**WORK INSTRUCTION**
Every entry below needs to be copied exactly.

**RECORDS SHOWN**
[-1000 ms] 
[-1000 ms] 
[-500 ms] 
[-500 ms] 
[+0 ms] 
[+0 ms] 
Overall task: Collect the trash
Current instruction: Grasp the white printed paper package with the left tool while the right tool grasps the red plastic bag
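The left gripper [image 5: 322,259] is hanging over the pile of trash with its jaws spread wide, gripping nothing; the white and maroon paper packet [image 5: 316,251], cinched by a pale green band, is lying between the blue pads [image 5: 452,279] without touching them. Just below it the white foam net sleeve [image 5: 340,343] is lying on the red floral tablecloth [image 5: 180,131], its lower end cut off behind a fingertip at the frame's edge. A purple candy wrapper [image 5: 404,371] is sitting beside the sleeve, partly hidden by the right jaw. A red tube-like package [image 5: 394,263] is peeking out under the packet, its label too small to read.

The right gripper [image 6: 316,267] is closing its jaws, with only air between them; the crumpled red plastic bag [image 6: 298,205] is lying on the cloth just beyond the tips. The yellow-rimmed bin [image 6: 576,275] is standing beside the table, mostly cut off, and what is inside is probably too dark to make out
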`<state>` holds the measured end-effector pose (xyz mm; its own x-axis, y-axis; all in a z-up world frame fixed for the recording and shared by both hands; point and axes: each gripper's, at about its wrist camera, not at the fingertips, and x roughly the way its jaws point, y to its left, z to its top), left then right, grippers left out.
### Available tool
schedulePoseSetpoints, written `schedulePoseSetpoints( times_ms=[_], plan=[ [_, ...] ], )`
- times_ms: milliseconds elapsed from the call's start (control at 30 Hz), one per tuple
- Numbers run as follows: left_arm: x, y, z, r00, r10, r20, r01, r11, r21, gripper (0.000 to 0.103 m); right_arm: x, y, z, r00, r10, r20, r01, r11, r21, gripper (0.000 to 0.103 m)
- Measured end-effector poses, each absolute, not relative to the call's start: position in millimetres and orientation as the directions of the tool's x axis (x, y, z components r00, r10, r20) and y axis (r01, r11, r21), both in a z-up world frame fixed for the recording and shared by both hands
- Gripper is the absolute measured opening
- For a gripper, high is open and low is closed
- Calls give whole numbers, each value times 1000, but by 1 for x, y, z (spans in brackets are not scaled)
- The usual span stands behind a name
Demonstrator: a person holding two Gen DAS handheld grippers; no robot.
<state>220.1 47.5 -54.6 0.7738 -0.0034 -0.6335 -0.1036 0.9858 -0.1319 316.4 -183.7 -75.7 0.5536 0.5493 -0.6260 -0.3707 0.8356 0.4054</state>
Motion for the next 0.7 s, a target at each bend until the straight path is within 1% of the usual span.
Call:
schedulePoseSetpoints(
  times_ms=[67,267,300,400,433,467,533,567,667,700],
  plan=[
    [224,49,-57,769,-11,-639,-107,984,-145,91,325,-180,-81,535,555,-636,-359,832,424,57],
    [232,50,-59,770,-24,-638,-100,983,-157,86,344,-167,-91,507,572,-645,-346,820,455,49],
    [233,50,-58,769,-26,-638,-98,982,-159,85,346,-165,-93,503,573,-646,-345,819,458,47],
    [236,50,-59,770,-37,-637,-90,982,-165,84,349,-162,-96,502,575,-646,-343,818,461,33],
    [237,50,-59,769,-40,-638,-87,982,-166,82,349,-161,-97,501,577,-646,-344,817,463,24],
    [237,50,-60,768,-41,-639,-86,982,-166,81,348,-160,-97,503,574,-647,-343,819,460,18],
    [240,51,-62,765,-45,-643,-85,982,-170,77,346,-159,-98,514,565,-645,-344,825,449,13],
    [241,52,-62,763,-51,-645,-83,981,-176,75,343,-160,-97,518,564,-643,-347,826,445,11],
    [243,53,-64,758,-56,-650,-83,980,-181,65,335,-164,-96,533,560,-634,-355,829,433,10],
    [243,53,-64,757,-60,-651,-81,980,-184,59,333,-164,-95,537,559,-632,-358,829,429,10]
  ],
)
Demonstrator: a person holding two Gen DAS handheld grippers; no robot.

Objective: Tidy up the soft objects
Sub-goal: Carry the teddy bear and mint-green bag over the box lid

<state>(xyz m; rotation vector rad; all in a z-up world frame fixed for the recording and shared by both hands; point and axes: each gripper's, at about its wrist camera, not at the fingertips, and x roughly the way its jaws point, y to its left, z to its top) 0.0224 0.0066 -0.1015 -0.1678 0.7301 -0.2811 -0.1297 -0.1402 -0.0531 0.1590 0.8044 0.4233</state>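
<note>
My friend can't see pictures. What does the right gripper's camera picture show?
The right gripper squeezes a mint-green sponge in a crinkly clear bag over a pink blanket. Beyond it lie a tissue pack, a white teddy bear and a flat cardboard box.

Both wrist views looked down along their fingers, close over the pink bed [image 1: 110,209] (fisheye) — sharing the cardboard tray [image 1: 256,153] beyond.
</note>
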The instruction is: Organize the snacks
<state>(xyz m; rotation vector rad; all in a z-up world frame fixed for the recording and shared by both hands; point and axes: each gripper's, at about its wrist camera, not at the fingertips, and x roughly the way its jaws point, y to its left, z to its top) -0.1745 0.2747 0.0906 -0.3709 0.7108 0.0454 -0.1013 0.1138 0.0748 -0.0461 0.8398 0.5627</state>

**RESULT BELOW**
[-1000 ms] 
[-1000 ms] 
[-500 ms] 
[-500 ms] 
[+0 ms] 
[+0 ms] 
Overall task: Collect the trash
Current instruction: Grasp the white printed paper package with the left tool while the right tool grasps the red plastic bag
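The left gripper [image 5: 322,259] is hanging over the pile of trash with its jaws spread wide, gripping nothing; the white and maroon paper packet [image 5: 316,251], cinched by a pale green band, is lying between the blue pads [image 5: 452,279] without touching them. Just below it the white foam net sleeve [image 5: 340,343] is lying on the red floral tablecloth [image 5: 180,131], its lower end cut off behind a fingertip at the frame's edge. A purple candy wrapper [image 5: 404,371] is sitting beside the sleeve, partly hidden by the right jaw. A red tube-like package [image 5: 394,263] is peeking out under the packet, its label too small to read.

The right gripper [image 6: 316,267] is closing its jaws, with only air between them; the crumpled red plastic bag [image 6: 298,205] is lying on the cloth just beyond the tips. The yellow-rimmed bin [image 6: 576,275] is standing beside the table, mostly cut off, and what is inside is probably too dark to make out
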`<state>` holds the measured end-effector pose (xyz mm; its own x-axis, y-axis; all in a z-up world frame fixed for the recording and shared by both hands; point and axes: each gripper's, at about its wrist camera, not at the fingertips, and x roughly the way its jaws point, y to its left, z to its top), left then right, grippers left out.
### Available tool
schedulePoseSetpoints, written `schedulePoseSetpoints( times_ms=[_], plan=[ [_, ...] ], )`
- times_ms: milliseconds elapsed from the call's start (control at 30 Hz), one per tuple
- Numbers run as follows: left_arm: x, y, z, r00, r10, r20, r01, r11, r21, gripper (0.000 to 0.103 m); right_arm: x, y, z, r00, r10, r20, r01, r11, r21, gripper (0.000 to 0.103 m)
- Measured end-effector poses, each absolute, not relative to the call's start: position in millimetres and orientation as the directions of the tool's x axis (x, y, z components r00, r10, r20) and y axis (r01, r11, r21), both in a z-up world frame fixed for the recording and shared by both hands
- Gripper is the absolute measured opening
- For a gripper, high is open and low is closed
- Calls give whole numbers, each value times 1000, but by 1 for x, y, z (spans in brackets are not scaled)
- The usual span stands behind a name
Demonstrator: a person holding two Gen DAS handheld grippers; no robot.
<state>220.1 47.5 -54.6 0.7738 -0.0034 -0.6335 -0.1036 0.9858 -0.1319 316.4 -183.7 -75.7 0.5536 0.5493 -0.6260 -0.3707 0.8356 0.4054</state>
Motion for the next 0.7 s, a target at each bend until the straight path is within 1% of the usual span.
Call:
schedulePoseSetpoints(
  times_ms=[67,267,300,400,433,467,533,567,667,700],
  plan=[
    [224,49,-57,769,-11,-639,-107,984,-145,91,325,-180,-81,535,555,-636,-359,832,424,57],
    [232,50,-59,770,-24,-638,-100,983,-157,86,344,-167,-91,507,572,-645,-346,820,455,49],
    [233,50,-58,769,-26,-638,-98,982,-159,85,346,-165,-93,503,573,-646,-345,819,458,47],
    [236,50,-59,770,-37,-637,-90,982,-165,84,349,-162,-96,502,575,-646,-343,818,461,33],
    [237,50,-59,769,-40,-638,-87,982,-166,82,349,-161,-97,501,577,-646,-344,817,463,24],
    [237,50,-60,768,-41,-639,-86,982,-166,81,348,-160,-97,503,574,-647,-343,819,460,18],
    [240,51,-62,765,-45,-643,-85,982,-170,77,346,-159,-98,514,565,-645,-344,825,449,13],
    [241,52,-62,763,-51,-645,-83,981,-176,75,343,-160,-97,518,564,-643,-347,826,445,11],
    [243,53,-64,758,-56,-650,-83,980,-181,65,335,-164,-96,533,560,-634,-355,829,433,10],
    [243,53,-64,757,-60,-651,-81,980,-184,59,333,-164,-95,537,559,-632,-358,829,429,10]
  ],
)
Demonstrator: a person holding two Gen DAS handheld grippers; no robot.

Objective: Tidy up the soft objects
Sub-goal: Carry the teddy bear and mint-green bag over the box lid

<state>(xyz m; rotation vector rad; all in a z-up world frame fixed for the recording and shared by both hands; point and axes: each gripper's, at about its wrist camera, not at the fingertips, and x roughly the way its jaws point, y to its left, z to its top) 0.0224 0.0066 -0.1015 -0.1678 0.7301 -0.2811 -0.1297 -0.1402 -0.0531 0.1590 0.8044 0.4233</state>
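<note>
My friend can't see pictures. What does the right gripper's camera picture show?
The right gripper squeezes a mint-green sponge in a crinkly clear bag over a pink blanket. Beyond it lie a tissue pack, a white teddy bear and a flat cardboard box.

Both wrist views looked down along their fingers, close over the pink bed [image 1: 110,209] (fisheye) — sharing the cardboard tray [image 1: 256,153] beyond.
</note>
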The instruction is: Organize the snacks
<state>(xyz m; rotation vector rad; all in a z-up world frame fixed for the recording and shared by both hands; point and axes: each gripper's, at about its wrist camera, not at the fingertips, and x roughly the way its jaws point, y to its left, z to its top) -0.1745 0.2747 0.0906 -0.3709 0.7108 0.0454 -0.1013 0.1138 0.0748 -0.0461 0.8398 0.5627</state>

No more work remains for this exercise.